Service de Luxe is a 1938 American comedy film directed by Rowland V. Lee and starring Constance Bennett, Vincent Price (in his film debut) and Charles Ruggles. [1]

Contents

Plot

Helen Murphy, alias Dorothy Madison number 1, runs a very successful agency, "Dorothy Madison Services," for wealthy people who need someone to run their lives. A huge staff is up 24 hours a day to attend to all sorts of problems. Her alter ego, Pearl, alias Dorothy Madison 2, is there to assist Murphy, who dreams of finding a man who is able to run his own life.

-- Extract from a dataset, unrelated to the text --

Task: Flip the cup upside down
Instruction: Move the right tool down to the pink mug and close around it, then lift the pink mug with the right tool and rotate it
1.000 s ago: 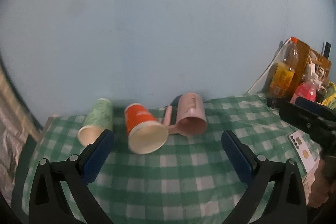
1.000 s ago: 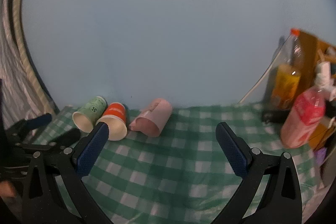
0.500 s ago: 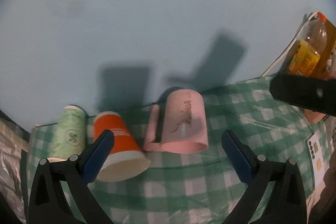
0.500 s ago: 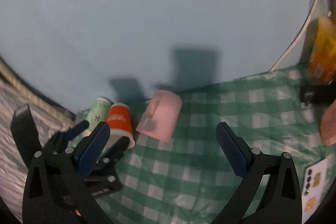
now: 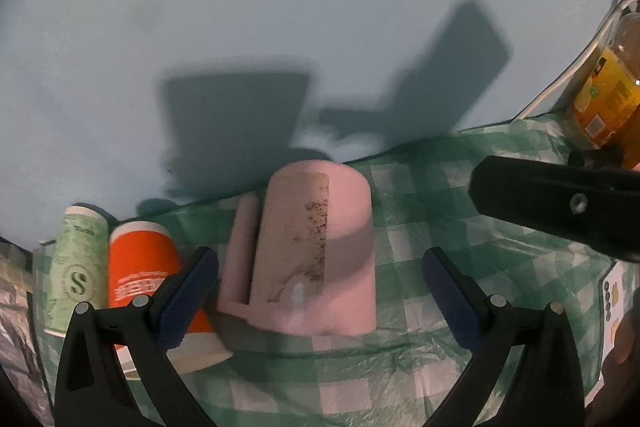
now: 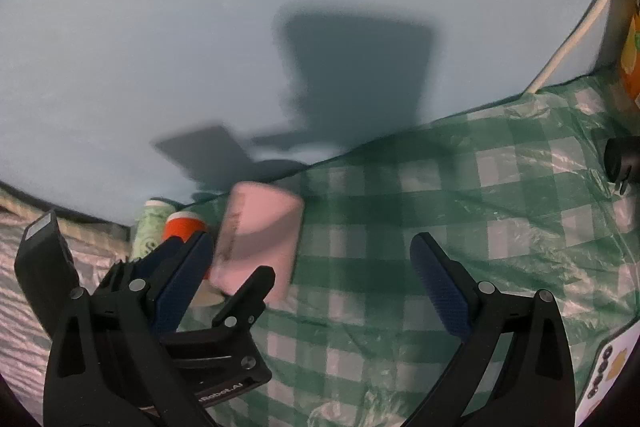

Robert Wade, a young inventor from Albany, New York, leaves behind him five old aunts who tried to run his life. He comes to town to develop his tractor model. Murphy and Wade meet on the boat. Murphy is there on orders from Wade's uncle, who is a client of Madison Services, but she picks the wrong man to send back home, while she meets Wade and is instantly fascinated by him, although he thinks she's not a career girl, as well as being rather helpless.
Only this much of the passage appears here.